→ TASK GOAL
Your answer must match the data word for word.

→ COLLECTED DATA
-------------------------

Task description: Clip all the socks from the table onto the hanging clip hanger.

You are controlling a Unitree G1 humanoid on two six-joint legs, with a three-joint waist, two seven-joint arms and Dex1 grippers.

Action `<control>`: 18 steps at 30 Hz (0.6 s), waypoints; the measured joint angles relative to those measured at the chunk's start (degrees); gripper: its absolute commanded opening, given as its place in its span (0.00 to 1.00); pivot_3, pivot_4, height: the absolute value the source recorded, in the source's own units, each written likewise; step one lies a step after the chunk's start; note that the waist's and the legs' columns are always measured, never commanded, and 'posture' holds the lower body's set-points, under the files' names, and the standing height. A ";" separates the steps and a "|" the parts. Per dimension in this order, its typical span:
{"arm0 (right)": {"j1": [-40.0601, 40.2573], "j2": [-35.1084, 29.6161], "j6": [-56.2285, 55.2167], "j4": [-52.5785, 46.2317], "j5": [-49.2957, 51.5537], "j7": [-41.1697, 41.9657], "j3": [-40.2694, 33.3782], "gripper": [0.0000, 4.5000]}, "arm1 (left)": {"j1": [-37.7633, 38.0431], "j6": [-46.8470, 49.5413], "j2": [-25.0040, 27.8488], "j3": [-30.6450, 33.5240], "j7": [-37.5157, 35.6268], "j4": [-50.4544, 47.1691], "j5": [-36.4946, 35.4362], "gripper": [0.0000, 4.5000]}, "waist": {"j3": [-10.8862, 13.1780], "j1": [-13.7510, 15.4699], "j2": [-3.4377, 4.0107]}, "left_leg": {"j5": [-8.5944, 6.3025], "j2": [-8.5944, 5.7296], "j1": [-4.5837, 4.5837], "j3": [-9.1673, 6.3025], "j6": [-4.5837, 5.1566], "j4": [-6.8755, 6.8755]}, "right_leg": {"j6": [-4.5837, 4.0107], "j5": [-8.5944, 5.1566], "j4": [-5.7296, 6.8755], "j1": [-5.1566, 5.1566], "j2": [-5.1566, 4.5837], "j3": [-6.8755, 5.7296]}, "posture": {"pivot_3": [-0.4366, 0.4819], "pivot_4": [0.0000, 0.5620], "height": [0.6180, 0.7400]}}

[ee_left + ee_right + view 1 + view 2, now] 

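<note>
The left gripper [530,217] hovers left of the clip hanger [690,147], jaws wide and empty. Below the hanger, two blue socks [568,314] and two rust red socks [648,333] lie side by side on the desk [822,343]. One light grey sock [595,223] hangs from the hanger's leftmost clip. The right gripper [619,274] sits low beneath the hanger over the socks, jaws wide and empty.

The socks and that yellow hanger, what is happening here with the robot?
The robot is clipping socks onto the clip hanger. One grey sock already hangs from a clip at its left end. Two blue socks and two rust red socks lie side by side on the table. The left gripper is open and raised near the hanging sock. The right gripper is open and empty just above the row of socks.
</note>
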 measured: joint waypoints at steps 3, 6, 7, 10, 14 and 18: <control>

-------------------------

→ RESULT OF THE EXERCISE
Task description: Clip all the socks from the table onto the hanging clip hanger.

You are controlling a Unitree G1 humanoid on two six-joint legs, with a three-joint waist, two seven-joint arms and Dex1 grippers.

Action `<control>`: 18 steps at 30 Hz (0.6 s), waypoints; the measured joint angles relative to those measured at the chunk's start (degrees); gripper: its absolute commanded opening, given as its place in its span (0.00 to 1.00); pivot_3, pivot_4, height: the absolute value the source recorded, in the source's own units, each written likewise; step one lies a step after the chunk's start; note that the waist's and the legs' columns are always measured, never commanded, and 'posture' holds the lower body's set-points, under the files' names, and the standing height. A ";" separates the steps and a "|" the parts. Per dimension in this order, its typical span:
{"arm0 (right)": {"j1": [-40.0601, 40.2573], "j2": [-35.1084, 29.6161], "j6": [-56.2285, 55.2167], "j4": [-52.5785, 46.2317], "j5": [-49.2957, 51.5537], "j7": [-41.1697, 41.9657], "j3": [-40.2694, 33.3782], "gripper": [0.0000, 4.5000]}, "arm1 (left)": {"j1": [-37.7633, 38.0431], "j6": [-46.8470, 49.5413], "j2": [-25.0040, 27.8488], "j3": [-30.6450, 33.5240], "j7": [-37.5157, 35.6268], "j4": [-50.4544, 47.1691], "j5": [-36.4946, 35.4362], "gripper": [0.0000, 4.5000]}, "waist": {"j3": [-10.8862, 13.1780], "j1": [-13.7510, 15.4699], "j2": [-3.4377, 4.0107]}, "left_leg": {"j5": [-8.5944, 6.3025], "j2": [-8.5944, 5.7296], "j1": [-4.5837, 4.5837], "j3": [-9.1673, 6.3025], "j6": [-4.5837, 5.1566], "j4": [-6.8755, 6.8755]}, "right_leg": {"j6": [-4.5837, 4.0107], "j5": [-8.5944, 5.1566], "j4": [-5.7296, 6.8755], "j1": [-5.1566, 5.1566], "j2": [-5.1566, 4.5837], "j3": [-6.8755, 5.7296]}, "posture": {"pivot_3": [-0.4366, 0.4819], "pivot_4": [0.0000, 0.5620], "height": [0.6180, 0.7400]}}

[ee_left + ee_right + view 1 + view 2, now] 

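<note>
The left gripper [530,217] hovers left of the clip hanger [690,147], jaws wide and empty. Below the hanger, two blue socks [568,314] and two rust red socks [648,333] lie side by side on the desk [822,343]. One light grey sock [595,223] hangs from the hanger's leftmost clip. The right gripper [619,274] sits low beneath the hanger over the socks, jaws wide and empty.

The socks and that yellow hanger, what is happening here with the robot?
The robot is clipping socks onto the clip hanger. One grey sock already hangs from a clip at its left end. Two blue socks and two rust red socks lie side by side on the table. The left gripper is open and raised near the hanging sock. The right gripper is open and empty just above the row of socks.
</note>
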 measured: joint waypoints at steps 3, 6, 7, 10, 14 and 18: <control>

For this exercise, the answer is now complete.